- Exercise requirements
Reproduce word for word, from the entries below, the line with "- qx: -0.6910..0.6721", the line with "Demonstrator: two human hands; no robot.", and every line between them, and nothing more.

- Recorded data

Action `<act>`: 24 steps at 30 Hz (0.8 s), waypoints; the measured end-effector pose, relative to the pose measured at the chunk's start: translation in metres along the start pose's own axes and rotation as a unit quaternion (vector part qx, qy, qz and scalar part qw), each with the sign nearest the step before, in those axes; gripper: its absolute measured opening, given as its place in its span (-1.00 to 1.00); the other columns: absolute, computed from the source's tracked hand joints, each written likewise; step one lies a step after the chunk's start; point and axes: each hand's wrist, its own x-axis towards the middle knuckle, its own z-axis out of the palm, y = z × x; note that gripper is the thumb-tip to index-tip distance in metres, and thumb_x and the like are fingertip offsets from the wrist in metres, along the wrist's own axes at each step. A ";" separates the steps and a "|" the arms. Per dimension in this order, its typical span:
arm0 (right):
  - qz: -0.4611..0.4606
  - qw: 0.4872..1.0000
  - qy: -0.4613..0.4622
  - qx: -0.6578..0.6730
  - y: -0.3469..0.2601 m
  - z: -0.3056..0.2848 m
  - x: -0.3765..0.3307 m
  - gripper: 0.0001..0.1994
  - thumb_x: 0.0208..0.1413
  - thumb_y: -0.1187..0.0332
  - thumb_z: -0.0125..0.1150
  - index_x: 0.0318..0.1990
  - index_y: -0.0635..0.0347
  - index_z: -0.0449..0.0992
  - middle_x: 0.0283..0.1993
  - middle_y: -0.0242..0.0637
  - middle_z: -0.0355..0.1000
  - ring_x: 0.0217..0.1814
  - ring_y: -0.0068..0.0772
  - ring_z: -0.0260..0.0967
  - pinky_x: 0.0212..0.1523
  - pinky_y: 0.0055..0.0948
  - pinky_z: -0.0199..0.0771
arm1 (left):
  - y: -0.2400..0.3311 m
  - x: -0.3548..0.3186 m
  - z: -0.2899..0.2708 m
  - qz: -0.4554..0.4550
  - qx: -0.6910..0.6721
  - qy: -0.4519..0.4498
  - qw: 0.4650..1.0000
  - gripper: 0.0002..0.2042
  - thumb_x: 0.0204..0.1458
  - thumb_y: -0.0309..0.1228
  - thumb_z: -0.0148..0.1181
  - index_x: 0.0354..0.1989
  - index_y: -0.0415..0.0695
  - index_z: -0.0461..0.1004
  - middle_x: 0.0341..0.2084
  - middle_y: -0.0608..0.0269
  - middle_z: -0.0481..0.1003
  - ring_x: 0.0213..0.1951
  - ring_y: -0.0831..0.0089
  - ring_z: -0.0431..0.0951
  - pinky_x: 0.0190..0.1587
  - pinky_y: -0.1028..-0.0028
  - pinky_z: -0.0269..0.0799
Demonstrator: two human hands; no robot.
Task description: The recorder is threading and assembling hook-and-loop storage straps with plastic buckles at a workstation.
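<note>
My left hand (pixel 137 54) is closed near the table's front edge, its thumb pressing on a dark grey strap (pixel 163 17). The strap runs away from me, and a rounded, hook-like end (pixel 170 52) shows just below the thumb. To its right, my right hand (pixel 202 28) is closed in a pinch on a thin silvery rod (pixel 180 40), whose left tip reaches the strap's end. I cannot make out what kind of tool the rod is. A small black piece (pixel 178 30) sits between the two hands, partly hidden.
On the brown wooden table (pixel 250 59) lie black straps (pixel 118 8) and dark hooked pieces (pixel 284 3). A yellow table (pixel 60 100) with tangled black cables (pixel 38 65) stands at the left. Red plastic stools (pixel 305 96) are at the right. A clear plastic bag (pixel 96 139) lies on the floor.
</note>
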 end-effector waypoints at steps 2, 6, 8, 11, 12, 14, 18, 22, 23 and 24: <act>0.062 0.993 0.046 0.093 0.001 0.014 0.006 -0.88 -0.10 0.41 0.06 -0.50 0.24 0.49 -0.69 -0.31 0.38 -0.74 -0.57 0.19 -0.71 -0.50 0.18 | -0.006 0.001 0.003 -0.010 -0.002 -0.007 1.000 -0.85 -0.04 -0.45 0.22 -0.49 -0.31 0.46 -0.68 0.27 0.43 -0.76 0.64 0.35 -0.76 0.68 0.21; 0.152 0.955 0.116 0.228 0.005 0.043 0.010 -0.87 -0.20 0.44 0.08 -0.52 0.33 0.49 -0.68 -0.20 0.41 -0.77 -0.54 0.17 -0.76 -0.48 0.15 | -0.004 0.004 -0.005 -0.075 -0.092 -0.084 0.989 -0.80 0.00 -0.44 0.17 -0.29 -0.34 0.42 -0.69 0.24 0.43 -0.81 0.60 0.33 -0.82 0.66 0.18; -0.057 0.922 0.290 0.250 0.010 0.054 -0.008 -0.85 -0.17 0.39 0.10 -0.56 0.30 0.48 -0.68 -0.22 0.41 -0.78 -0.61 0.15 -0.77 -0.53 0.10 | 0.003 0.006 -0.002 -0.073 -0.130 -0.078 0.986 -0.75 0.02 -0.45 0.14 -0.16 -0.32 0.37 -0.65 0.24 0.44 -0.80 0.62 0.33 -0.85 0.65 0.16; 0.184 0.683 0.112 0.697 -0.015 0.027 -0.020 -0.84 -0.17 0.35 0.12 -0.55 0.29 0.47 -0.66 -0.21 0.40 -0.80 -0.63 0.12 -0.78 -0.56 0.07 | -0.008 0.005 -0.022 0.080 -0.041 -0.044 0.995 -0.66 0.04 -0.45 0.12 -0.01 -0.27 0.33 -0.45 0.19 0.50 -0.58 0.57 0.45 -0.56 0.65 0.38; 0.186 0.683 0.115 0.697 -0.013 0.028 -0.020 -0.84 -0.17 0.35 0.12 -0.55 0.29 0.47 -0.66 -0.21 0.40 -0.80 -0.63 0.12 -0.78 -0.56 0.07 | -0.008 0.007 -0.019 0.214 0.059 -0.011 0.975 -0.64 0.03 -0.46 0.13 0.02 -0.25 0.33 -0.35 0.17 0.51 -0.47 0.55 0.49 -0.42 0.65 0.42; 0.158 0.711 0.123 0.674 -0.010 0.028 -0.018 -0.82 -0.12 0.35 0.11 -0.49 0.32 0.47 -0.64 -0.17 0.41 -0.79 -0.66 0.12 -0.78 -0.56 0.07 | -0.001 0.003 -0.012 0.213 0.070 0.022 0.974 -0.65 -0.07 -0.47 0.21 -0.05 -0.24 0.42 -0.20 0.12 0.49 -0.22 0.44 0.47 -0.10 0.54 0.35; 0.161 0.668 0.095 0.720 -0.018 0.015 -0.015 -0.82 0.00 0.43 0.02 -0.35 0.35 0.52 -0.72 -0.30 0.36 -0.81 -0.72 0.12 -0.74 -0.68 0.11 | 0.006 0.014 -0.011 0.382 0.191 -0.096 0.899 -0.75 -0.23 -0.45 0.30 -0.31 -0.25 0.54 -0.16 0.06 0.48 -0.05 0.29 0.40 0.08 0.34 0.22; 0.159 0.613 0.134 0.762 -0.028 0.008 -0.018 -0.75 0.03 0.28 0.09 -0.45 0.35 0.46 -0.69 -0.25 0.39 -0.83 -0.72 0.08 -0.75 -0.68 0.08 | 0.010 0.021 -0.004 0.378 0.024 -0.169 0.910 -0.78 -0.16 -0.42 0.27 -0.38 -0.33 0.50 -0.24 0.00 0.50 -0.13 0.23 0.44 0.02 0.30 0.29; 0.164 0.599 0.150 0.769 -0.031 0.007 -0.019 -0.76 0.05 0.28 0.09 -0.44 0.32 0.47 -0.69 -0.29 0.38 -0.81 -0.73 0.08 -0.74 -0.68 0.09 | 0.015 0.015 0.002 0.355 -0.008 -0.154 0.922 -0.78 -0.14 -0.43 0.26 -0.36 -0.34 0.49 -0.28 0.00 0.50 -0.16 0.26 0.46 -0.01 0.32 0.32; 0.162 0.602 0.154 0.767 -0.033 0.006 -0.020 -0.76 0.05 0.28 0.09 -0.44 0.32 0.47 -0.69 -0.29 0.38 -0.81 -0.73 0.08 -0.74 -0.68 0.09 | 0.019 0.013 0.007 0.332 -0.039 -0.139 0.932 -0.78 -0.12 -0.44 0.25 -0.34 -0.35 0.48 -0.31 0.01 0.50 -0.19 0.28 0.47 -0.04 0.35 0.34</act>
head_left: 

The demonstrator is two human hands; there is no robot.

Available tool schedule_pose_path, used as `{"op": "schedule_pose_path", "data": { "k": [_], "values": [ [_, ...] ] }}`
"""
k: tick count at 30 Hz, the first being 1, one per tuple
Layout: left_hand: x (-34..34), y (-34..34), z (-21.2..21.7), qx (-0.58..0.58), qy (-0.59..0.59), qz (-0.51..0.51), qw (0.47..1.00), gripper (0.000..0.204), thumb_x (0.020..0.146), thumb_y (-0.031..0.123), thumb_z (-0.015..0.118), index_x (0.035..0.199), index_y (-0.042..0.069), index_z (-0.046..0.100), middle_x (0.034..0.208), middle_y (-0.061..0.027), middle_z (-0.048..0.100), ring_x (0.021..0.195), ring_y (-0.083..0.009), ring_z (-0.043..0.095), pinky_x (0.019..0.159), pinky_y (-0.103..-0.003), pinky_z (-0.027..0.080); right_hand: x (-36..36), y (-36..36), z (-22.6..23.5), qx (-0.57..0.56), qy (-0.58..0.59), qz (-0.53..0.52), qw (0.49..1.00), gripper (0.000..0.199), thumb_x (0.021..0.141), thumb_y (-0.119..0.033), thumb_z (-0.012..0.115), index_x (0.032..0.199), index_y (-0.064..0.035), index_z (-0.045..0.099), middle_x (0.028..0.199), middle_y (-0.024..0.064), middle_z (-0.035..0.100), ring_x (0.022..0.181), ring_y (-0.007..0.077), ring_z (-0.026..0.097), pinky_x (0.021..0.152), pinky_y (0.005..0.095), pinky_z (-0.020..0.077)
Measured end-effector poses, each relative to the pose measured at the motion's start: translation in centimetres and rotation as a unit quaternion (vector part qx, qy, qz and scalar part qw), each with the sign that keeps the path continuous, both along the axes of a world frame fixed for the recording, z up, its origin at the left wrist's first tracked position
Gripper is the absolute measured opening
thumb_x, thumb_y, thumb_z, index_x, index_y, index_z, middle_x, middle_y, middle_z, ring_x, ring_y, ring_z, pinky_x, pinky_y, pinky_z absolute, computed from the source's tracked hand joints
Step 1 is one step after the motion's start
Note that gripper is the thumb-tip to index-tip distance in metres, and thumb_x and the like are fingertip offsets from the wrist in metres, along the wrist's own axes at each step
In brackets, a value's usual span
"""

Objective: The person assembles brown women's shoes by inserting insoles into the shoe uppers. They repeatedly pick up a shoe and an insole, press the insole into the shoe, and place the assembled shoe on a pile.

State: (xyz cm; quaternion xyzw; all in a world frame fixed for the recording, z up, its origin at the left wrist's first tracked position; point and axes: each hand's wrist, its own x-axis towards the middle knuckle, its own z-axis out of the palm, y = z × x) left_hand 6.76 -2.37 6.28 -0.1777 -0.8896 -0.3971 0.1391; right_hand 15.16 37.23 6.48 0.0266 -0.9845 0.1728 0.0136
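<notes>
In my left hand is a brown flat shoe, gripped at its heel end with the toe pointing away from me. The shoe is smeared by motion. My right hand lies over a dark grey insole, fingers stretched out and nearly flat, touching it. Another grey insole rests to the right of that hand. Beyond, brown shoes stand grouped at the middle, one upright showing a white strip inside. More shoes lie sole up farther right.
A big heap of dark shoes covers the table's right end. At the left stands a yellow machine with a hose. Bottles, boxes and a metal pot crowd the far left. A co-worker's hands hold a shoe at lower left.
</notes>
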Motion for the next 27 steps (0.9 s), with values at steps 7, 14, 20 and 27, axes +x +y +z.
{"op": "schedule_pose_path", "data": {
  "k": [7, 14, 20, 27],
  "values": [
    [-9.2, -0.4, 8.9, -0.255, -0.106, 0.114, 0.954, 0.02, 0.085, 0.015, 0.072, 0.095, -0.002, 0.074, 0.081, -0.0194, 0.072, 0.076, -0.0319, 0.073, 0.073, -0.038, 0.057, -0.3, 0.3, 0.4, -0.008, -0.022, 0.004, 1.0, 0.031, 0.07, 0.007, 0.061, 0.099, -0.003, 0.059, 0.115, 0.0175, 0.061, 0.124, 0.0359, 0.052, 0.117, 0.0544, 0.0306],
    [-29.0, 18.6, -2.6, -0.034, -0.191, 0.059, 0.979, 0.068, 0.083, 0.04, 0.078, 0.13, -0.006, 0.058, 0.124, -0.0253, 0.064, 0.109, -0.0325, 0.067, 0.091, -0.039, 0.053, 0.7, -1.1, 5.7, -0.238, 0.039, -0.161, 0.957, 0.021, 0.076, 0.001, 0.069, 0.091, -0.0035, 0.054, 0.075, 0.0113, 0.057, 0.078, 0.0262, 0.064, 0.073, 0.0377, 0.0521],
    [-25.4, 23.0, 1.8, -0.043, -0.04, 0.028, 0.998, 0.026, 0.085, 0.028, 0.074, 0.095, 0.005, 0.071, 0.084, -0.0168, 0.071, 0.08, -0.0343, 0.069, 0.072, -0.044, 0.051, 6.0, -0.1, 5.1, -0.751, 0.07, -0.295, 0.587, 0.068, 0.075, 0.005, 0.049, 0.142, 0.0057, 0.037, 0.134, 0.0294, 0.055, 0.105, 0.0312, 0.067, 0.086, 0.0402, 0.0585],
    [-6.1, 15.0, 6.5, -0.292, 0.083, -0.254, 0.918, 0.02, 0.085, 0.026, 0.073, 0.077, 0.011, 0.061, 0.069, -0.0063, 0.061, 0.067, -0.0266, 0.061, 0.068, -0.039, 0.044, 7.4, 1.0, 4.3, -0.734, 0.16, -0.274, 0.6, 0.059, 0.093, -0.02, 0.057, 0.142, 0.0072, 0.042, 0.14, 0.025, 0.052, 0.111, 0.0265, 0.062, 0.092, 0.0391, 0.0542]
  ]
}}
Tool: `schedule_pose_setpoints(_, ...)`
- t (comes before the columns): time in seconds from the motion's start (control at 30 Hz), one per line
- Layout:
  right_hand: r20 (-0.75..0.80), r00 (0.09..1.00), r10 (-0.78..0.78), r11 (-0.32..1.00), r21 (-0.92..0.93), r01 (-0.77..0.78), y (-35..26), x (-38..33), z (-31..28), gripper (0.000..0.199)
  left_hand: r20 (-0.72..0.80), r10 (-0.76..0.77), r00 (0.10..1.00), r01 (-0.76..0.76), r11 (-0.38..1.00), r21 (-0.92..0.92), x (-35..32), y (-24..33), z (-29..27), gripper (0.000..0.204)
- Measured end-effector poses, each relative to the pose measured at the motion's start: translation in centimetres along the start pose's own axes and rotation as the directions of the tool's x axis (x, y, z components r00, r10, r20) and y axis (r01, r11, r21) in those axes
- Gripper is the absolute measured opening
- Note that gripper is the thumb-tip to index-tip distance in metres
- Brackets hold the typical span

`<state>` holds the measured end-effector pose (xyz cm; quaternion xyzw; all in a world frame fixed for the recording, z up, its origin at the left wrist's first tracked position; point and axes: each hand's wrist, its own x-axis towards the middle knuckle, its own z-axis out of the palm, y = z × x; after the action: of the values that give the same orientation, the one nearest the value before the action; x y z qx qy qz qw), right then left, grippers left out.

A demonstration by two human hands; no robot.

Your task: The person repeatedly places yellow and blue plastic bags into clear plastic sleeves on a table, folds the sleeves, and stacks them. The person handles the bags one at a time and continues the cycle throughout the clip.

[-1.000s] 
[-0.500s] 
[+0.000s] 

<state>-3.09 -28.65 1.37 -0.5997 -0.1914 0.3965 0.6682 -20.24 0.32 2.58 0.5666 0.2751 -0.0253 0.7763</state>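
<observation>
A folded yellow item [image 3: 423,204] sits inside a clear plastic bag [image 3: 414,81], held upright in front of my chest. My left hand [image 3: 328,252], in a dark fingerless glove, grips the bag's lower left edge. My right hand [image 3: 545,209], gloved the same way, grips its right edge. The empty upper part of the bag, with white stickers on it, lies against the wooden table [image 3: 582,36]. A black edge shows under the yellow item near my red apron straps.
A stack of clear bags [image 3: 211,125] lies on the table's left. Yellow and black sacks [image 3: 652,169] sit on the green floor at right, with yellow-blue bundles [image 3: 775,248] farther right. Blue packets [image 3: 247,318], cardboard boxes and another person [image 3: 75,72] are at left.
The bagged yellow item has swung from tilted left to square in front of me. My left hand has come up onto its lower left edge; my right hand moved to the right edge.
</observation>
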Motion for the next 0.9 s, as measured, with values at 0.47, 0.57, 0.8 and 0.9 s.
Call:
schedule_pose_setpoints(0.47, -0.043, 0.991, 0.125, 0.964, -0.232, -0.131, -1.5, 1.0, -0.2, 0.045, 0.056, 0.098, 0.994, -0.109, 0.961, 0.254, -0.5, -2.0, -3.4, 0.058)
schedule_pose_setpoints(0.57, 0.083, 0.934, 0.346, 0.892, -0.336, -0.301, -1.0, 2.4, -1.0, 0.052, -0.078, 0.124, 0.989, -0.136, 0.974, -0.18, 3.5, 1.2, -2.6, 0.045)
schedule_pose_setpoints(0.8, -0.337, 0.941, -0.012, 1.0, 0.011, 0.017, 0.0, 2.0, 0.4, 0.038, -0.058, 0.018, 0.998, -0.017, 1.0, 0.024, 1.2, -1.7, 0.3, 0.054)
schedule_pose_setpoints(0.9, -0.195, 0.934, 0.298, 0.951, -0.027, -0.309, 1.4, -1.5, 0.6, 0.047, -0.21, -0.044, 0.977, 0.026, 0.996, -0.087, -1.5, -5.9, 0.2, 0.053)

- Task output
  - qx: -0.6910..0.6721
  - qy: -0.4519..0.4498
  - qw: 0.4650..1.0000
  - gripper: 0.0002..0.2042
  - thumb_x: 0.0204..0.1458
  - thumb_y: -0.0309..0.1228
  - thumb_z: -0.0148..0.1181
  - index_x: 0.0354..0.1989
  - index_y: -0.0415..0.0695
  - index_z: -0.0461..0.1004
  - middle_x: 0.0341..0.2084
  - middle_y: -0.0608..0.0269
  - middle_z: -0.0481..0.1003
  - ring_x: 0.0213..0.1951
  - ring_y: -0.0831..0.0089
  - ring_z: -0.0431..0.0951
  - pinky_x: 0.0190..0.1587
  - pinky_y: -0.1028..-0.0028
  - pinky_z: -0.0269..0.0799
Demonstrator: two human hands; no robot.

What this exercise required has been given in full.